[WHAT TO DO]
Which lines of the data contain the string "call"? Copy every one.
Segment Open
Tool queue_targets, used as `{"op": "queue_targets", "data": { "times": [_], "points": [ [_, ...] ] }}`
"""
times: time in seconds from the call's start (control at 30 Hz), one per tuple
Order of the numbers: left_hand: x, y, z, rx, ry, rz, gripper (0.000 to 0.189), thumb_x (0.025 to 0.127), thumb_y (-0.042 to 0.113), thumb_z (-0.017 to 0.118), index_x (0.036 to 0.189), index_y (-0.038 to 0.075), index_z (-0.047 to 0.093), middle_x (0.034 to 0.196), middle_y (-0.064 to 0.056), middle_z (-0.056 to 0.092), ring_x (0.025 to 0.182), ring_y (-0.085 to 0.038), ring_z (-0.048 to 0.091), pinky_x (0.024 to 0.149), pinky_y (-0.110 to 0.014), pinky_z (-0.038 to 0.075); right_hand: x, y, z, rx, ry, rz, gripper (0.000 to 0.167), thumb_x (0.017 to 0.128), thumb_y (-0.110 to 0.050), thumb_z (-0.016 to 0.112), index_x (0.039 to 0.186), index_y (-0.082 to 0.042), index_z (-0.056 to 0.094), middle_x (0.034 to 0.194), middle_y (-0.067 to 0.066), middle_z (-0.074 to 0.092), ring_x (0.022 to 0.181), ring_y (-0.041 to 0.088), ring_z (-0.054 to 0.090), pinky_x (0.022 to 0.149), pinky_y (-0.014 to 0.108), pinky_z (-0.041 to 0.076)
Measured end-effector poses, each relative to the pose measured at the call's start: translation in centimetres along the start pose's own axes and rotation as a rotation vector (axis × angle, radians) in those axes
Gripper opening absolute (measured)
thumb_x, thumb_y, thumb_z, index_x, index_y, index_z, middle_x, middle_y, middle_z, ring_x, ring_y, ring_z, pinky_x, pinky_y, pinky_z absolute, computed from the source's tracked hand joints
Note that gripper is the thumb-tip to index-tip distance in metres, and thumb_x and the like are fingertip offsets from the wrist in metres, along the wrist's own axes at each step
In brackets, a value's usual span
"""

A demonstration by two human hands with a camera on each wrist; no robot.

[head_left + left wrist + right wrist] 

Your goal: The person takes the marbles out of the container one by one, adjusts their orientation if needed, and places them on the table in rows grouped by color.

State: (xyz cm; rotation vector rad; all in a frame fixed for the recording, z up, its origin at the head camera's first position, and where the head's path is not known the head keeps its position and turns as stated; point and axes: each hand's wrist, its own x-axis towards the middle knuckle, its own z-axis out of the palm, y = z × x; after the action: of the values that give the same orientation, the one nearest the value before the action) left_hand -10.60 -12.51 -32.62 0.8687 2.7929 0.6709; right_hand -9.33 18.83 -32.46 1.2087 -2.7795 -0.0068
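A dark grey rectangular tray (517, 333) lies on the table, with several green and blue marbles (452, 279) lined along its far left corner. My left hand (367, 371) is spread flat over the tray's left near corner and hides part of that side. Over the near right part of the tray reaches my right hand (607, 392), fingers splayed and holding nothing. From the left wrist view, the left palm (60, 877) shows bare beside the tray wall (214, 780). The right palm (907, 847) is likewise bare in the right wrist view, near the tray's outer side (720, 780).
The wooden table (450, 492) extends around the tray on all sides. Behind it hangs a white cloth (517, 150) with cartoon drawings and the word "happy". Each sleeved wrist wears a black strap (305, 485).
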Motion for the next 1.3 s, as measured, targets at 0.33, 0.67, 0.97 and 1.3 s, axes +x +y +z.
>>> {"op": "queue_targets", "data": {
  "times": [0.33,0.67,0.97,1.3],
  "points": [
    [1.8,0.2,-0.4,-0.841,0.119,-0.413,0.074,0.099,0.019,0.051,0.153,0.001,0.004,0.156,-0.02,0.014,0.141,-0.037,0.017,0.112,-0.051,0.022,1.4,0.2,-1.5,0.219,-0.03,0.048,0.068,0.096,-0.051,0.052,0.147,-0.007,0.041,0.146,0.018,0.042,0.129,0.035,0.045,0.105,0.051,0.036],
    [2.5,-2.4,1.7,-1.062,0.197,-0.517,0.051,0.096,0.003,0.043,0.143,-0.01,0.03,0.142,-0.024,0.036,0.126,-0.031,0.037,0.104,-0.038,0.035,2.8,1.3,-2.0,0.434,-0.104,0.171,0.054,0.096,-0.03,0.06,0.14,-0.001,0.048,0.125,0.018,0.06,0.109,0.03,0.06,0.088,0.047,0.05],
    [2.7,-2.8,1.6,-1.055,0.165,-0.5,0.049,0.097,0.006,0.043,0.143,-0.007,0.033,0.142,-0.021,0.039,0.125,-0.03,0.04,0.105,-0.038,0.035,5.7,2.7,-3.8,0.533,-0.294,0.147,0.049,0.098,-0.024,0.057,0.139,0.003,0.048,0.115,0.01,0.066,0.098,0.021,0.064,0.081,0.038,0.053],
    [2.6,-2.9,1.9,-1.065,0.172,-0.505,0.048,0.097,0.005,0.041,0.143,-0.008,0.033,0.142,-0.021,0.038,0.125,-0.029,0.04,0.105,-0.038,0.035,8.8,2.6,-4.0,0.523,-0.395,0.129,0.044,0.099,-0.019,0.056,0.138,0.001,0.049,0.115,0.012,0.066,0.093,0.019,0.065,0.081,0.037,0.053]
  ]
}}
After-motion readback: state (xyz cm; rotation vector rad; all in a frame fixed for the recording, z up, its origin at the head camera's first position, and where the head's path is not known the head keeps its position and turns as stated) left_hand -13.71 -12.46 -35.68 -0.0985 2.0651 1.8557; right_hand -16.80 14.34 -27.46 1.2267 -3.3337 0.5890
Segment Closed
[EXPECTED OUTPUT]
times: time in seconds from the call's start (control at 30 Hz), one per tuple
Measured end-effector poses, each relative to the pose measured at the call's start: translation in centimetres along the start pose's own axes and rotation as a rotation vector (axis × angle, radians) in those axes

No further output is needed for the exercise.